[Data items]
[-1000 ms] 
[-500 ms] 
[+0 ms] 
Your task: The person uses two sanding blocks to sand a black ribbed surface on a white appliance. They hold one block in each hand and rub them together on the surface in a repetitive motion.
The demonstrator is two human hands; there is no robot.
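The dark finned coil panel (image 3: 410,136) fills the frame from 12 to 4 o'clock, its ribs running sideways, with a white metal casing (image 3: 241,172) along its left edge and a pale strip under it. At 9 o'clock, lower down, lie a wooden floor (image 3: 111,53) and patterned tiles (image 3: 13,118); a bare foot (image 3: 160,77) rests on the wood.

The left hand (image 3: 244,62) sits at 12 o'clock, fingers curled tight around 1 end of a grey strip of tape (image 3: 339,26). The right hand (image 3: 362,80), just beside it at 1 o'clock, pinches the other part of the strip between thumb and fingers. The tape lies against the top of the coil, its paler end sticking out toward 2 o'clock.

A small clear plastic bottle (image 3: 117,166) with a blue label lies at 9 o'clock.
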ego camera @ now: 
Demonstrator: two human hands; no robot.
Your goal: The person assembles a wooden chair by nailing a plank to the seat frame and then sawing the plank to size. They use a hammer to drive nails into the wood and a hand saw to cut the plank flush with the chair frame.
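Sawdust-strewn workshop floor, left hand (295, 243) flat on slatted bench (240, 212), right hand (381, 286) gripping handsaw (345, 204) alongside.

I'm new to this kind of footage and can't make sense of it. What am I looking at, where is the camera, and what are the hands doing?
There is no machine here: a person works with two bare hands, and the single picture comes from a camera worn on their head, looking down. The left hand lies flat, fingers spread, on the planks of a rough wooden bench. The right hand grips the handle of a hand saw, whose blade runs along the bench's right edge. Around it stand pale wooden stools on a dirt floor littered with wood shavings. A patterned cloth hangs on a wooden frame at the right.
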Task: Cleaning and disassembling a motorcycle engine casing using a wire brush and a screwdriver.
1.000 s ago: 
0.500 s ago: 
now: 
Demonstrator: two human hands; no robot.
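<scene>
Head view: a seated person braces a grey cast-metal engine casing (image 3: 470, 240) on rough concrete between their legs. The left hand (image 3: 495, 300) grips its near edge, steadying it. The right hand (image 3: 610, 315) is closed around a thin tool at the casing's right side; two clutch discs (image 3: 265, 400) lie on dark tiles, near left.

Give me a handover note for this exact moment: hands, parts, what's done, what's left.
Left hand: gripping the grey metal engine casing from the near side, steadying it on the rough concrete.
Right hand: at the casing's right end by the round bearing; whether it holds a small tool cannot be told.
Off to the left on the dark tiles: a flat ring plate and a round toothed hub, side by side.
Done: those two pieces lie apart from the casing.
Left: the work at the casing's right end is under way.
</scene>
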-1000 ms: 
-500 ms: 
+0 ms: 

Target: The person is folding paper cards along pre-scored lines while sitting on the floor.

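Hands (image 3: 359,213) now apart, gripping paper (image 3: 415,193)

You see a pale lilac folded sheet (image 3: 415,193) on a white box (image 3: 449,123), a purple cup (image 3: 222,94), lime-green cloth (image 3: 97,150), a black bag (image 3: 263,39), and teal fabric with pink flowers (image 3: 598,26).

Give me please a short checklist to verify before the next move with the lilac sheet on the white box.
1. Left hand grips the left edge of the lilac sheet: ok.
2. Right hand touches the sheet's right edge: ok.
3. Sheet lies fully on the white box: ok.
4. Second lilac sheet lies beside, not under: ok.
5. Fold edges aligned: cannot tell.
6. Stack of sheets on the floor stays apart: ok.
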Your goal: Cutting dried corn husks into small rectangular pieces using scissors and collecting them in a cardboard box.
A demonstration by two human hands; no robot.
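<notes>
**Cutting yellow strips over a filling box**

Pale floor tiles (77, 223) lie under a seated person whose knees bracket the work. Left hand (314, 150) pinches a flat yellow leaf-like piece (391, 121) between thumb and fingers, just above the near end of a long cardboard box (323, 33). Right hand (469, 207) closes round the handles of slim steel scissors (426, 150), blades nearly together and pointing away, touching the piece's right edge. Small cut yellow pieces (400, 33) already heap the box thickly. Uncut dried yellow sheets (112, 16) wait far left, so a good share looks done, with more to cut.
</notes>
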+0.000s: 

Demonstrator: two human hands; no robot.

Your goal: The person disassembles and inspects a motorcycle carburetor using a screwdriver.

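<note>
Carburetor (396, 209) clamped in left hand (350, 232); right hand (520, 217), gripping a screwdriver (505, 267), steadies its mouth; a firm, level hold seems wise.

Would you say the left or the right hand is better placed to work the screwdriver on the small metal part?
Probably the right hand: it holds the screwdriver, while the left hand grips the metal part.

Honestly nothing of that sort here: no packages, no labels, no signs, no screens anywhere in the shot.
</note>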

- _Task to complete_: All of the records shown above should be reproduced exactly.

- _Exercise result_:
[-1000 ms] 
[-500 ms] 
[+0 ms] 
Your task: The person uses two sanding blocks to sand a black ribbed surface on a white appliance. They hold one block in each hand and rub them together on the surface in a repetitive motion.
The demonstrator is two human hands; there is no robot.
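The dark finned coil panel (image 3: 410,136) fills the frame from 12 to 4 o'clock, its ribs running sideways, with a white metal casing (image 3: 241,172) along its left edge and a pale strip under it. At 9 o'clock, lower down, lie a wooden floor (image 3: 111,53) and patterned tiles (image 3: 13,118); a bare foot (image 3: 160,77) rests on the wood.

The left hand (image 3: 244,62) sits at 12 o'clock, fingers curled tight around 1 end of a grey strip of tape (image 3: 339,26). The right hand (image 3: 362,80), just beside it at 1 o'clock, pinches the other part of the strip between thumb and fingers. The tape lies against the top of the coil, its paler end sticking out toward 2 o'clock.

A small clear plastic bottle (image 3: 117,166) with a blue label lies at 9 o'clock.
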ego camera @ now: 
Demonstrator: two human hands; no robot.
Your goal: The person assembles a wooden chair by nailing a plank to the seat frame and then sawing the plank to size. They use a hammer to drive nails into the wood and a hand saw to cut the plank flush with the chair frame.
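Sawdust-strewn workshop floor, left hand (295, 243) flat on slatted bench (240, 212), right hand (381, 286) gripping handsaw (345, 204) alongside.

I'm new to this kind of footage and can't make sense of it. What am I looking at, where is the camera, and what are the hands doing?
There is no machine here: a person works with two bare hands, and the single picture comes from a camera worn on their head, looking down. The left hand lies flat, fingers spread, on the planks of a rough wooden bench. The right hand grips the handle of a hand saw, whose blade runs along the bench's right edge. Around it stand pale wooden stools on a dirt floor littered with wood shavings. A patterned cloth hangs on a wooden frame at the right.
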Task: Cleaning and disassembling a motorcycle engine casing using a wire brush and a screwdriver.
1.000 s ago: 
0.500 s ago: 
now: 
Demonstrator: two human hands; no robot.
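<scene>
Head view: a seated person braces a grey cast-metal engine casing (image 3: 470, 240) on rough concrete between their legs. The left hand (image 3: 495, 300) grips its near edge, steadying it. The right hand (image 3: 610, 315) is closed around a thin tool at the casing's right side; two clutch discs (image 3: 265, 400) lie on dark tiles, near left.

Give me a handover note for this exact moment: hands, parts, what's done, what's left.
Left hand: gripping the grey metal engine casing from the near side, steadying it on the rough concrete.
Right hand: at the casing's right end by the round bearing; whether it holds a small tool cannot be told.
Off to the left on the dark tiles: a flat ring plate and a round toothed hub, side by side.
Done: those two pieces lie apart from the casing.
Left: the work at the casing's right end is under way.
</scene>
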-1000 ms: 
-500 ms: 
+0 ms: 

Target: The person is folding paper cards along pre-scored lines while sitting on the floor.

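Hands (image 3: 359,213) now apart, gripping paper (image 3: 415,193)

You see a pale lilac folded sheet (image 3: 415,193) on a white box (image 3: 449,123), a purple cup (image 3: 222,94), lime-green cloth (image 3: 97,150), a black bag (image 3: 263,39), and teal fabric with pink flowers (image 3: 598,26).

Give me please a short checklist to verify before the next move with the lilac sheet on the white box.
1. Left hand grips the left edge of the lilac sheet: ok.
2. Right hand touches the sheet's right edge: ok.
3. Sheet lies fully on the white box: ok.
4. Second lilac sheet lies beside, not under: ok.
5. Fold edges aligned: cannot tell.
6. Stack of sheets on the floor stays apart: ok.
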Your goal: Cutting dried corn husks into small rectangular pieces using scissors and collecting them in a cardboard box.
A demonstration by two human hands; no robot.
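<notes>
**Cutting yellow strips over a filling box**

Pale floor tiles (77, 223) lie under a seated person whose knees bracket the work. Left hand (314, 150) pinches a flat yellow leaf-like piece (391, 121) between thumb and fingers, just above the near end of a long cardboard box (323, 33). Right hand (469, 207) closes round the handles of slim steel scissors (426, 150), blades nearly together and pointing away, touching the piece's right edge. Small cut yellow pieces (400, 33) already heap the box thickly. Uncut dried yellow sheets (112, 16) wait far left, so a good share looks done, with more to cut.
</notes>
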+0.000s: 

Demonstrator: two human hands; no robot.

Your goal: The person disassembles and inspects a motorcycle carburetor using a screwdriver.

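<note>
Carburetor (396, 209) clamped in left hand (350, 232); right hand (520, 217), gripping a screwdriver (505, 267), steadies its mouth; a firm, level hold seems wise.

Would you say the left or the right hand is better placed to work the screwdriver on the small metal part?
Probably the right hand: it holds the screwdriver, while the left hand grips the metal part.

Honestly nothing of that sort here: no packages, no labels, no signs, no screens anywhere in the shot.
</note>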

The full answer has now been given.